*** Data segment ***
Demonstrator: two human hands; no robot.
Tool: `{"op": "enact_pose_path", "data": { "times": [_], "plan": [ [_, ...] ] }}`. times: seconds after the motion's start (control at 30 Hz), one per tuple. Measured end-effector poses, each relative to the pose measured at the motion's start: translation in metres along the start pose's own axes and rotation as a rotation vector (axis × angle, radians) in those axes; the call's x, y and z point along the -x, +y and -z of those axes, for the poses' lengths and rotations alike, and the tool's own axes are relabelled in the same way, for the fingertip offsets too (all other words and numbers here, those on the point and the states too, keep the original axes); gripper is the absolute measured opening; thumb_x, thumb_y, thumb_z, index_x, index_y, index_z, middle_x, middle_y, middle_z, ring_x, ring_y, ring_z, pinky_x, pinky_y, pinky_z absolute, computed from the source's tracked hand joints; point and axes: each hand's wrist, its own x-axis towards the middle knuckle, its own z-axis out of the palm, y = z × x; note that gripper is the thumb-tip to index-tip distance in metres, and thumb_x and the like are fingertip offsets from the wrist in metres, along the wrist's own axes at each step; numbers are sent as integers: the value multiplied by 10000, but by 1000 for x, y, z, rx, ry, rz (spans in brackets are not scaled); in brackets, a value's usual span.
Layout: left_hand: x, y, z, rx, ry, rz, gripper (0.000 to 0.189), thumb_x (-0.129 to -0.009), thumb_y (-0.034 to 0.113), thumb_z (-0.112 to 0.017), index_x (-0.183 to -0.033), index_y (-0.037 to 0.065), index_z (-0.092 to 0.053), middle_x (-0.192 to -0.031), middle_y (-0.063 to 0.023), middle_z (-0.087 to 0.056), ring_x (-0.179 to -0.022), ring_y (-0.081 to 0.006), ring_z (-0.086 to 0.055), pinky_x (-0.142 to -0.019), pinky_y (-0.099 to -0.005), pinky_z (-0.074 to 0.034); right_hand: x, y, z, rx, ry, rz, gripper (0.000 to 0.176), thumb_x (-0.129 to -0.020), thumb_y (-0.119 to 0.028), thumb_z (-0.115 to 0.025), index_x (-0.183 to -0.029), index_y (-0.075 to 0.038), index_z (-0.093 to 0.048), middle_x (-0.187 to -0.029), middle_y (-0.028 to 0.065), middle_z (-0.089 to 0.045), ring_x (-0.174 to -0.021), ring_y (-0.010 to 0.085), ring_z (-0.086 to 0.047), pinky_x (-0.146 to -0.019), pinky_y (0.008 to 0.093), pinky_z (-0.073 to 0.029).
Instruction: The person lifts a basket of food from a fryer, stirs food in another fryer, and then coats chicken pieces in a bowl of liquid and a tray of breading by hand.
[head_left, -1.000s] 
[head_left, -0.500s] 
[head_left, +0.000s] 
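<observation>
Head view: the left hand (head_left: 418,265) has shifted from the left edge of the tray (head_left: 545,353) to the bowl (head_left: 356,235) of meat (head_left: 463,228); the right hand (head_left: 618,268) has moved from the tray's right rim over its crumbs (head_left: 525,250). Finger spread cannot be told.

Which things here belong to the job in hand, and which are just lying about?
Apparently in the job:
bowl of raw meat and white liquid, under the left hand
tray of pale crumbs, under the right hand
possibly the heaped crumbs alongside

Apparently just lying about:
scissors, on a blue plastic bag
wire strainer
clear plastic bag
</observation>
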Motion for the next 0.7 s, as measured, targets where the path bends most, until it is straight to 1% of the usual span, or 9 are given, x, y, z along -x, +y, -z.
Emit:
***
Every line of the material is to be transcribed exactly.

Demonstrator: two human hands; no robot.
Tool: `{"op": "enact_pose_path", "data": { "times": [_], "plan": [ [_, ...] ] }}`. times: seconds after the motion's start (control at 30 Hz), one per tuple. Measured end-effector poses, each relative to the pose measured at the motion's start: translation in metres along the start pose's own axes and rotation as a rotation vector (axis × angle, radians) in those axes; the call's x, y and z point along the -x, +y and -z of those axes, for the poses' lengths and rotations alike, and the tool's own axes are relabelled in the same way, for the fingertip offsets too (all other words and numbers here, those on the point and the states too, keep the original axes); gripper is the absolute measured opening; thumb_x, thumb_y, thumb_z, index_x, index_y, index_z, middle_x, middle_y, middle_z, ring_x, ring_y, ring_z, pinky_x, pinky_y, pinky_z absolute, computed from the source's tracked hand joints; point and axes: each hand's wrist, its own x-axis towards the middle knuckle, its own z-axis out of the palm, y = z × x; note that gripper is the thumb-tip to index-tip distance in metres, and thumb_x and the like are fingertip offsets from the wrist in metres, along the wrist's own axes at each step; numbers are sent as integers: the value multiplied by 10000, but by 1000 for x, y, z, rx, ry, rz (spans in brackets are not scaled); in brackets, a value's usual span.
Layout: left_hand: x, y, z, rx, ry, rz, gripper (0.000 to 0.189), thumb_x (-0.129 to -0.009), thumb_y (-0.034 to 0.113), thumb_z (-0.112 to 0.017), index_x (-0.183 to -0.033), index_y (-0.037 to 0.065), index_z (-0.092 to 0.053), middle_x (-0.192 to -0.031), middle_y (-0.063 to 0.023), middle_z (-0.087 to 0.056), ring_x (-0.179 to -0.022), ring_y (-0.081 to 0.006), ring_z (-0.086 to 0.055), pinky_x (-0.142 to -0.019), pinky_y (-0.099 to -0.005), pinky_z (-0.074 to 0.034); right_hand: x, y, z, rx, ry, rz, gripper (0.000 to 0.176), thumb_x (-0.129 to -0.020), thumb_y (-0.119 to 0.028), thumb_z (-0.115 to 0.025), index_x (-0.183 to -0.029), index_y (-0.075 to 0.038), index_z (-0.093 to 0.048), middle_x (-0.187 to -0.029), middle_y (-0.028 to 0.065), middle_z (-0.089 to 0.045), ring_x (-0.174 to -0.021), ring_y (-0.010 to 0.085), ring_z (-0.086 to 0.047), pinky_x (-0.146 to -0.019), pinky_y (0.008 to 0.093), pinky_z (-0.073 to 0.029).
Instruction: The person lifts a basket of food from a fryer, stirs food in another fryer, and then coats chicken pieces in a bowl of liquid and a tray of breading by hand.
[head_left, -1.000s] 
[head_left, -0.500s] 
[head_left, +0.000s] 
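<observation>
Head view: the left hand (head_left: 418,265) has shifted from the left edge of the tray (head_left: 545,353) to the bowl (head_left: 356,235) of meat (head_left: 463,228); the right hand (head_left: 618,268) has moved from the tray's right rim over its crumbs (head_left: 525,250). Finger spread cannot be told.

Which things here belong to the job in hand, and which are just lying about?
Apparently in the job:
bowl of raw meat and white liquid, under the left hand
tray of pale crumbs, under the right hand
possibly the heaped crumbs alongside

Apparently just lying about:
scissors, on a blue plastic bag
wire strainer
clear plastic bag
</observation>
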Motion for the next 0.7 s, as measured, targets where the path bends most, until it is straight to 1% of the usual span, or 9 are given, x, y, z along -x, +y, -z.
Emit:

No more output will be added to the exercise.